Asked whether e-commerce is a new face of destiny for the aftermarket industry, JMA feels that online platforms and trading is best suited only for those auto components that customers of technically aware of and has the know-how to use them effectively in their vehicles. “The concept of DIY (Do-it-yourself) is hardly found among Indian automotive users except for select non-technical consumables, thereby relying on workshops and service centers to replace or fix spares. Those service centers still largely rely on traditional trading networks and logistics to source components for their customers”, notes Ms. Aditi Arora.

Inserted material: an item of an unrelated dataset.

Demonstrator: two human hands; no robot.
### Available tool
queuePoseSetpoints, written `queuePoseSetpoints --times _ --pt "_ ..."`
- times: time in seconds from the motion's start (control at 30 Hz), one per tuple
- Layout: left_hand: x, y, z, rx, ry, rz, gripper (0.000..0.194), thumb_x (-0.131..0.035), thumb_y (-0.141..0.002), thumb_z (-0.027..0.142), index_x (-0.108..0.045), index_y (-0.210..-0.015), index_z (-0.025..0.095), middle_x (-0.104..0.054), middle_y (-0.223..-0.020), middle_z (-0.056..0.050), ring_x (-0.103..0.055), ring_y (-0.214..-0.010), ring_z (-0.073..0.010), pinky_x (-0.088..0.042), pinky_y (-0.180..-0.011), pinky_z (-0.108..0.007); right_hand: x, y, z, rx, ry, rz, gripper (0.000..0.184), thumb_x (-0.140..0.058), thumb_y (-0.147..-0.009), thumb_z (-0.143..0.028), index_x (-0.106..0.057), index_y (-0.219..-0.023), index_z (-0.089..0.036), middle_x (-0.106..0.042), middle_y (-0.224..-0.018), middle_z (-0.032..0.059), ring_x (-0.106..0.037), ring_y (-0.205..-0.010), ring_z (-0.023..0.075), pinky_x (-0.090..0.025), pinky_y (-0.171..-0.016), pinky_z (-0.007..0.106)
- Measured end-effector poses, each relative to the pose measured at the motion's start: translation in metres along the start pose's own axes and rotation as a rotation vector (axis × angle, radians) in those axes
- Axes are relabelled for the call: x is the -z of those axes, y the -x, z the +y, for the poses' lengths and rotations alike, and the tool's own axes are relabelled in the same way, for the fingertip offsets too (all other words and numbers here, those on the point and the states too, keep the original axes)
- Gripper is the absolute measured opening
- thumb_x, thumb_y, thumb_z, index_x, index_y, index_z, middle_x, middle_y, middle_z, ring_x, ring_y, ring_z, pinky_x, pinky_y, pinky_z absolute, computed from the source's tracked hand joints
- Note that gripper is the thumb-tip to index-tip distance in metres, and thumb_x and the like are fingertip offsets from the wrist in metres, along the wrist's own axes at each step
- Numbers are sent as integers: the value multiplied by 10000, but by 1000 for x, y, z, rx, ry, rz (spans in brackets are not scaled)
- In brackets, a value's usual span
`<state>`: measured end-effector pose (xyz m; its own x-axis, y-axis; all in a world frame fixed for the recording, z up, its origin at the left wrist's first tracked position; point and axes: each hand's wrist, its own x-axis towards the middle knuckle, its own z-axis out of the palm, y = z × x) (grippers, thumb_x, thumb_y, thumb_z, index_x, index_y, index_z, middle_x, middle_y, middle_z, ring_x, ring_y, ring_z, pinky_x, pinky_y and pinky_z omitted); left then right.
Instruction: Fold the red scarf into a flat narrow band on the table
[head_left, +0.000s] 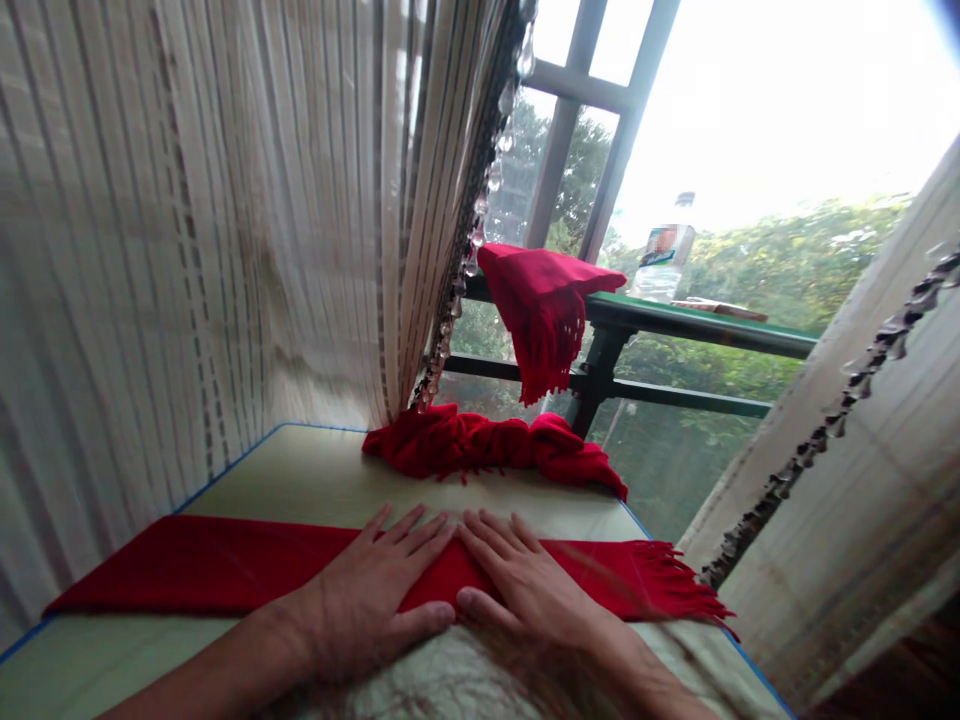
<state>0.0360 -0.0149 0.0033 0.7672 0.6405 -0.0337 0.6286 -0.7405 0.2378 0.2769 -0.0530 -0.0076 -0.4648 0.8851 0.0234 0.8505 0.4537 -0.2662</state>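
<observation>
A long red fringed scarf (210, 565) lies flat across a pale green mat (315, 475). My left hand (375, 590) and my right hand (525, 585) both press flat on its middle, fingers spread and fingertips nearly touching. A second red scarf (487, 445) lies bunched at the mat's far edge. A third, folded red scarf (544, 300) hangs over the green window rail (697, 325).
A striped sheer curtain (225, 230) with a beaded edge hangs at the left and behind the mat. Another curtain (862, 480) hangs at the right. A plastic water bottle (664, 260) stands on the rail. Trees show through the window.
</observation>
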Motion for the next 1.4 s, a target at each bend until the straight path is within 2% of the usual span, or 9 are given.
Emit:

She adds that the trading ambience is getting affected with the advent of online sellers, although the market is yet to mature to shift to e-commerce to a large extent. “We do acknowledge that might become a great business avenue for JMA in future, we can better organize our network with central warehouses and lean trading channels”, claims Ms. Aditi. JMA has also established a separate e-commerce portal for online trading of its catalogued products, bus it has met with little success as per the company.

Mr. Deepak Arora takes pride that his group companies are cash-rich and debt-free, enabling his team to take up vibrant efforts and strategies to adapt to changing trends. He reiterates his company’s slogan – “Where challenge is to change, and change is to challenge” – as the fundamental principle that drives his company.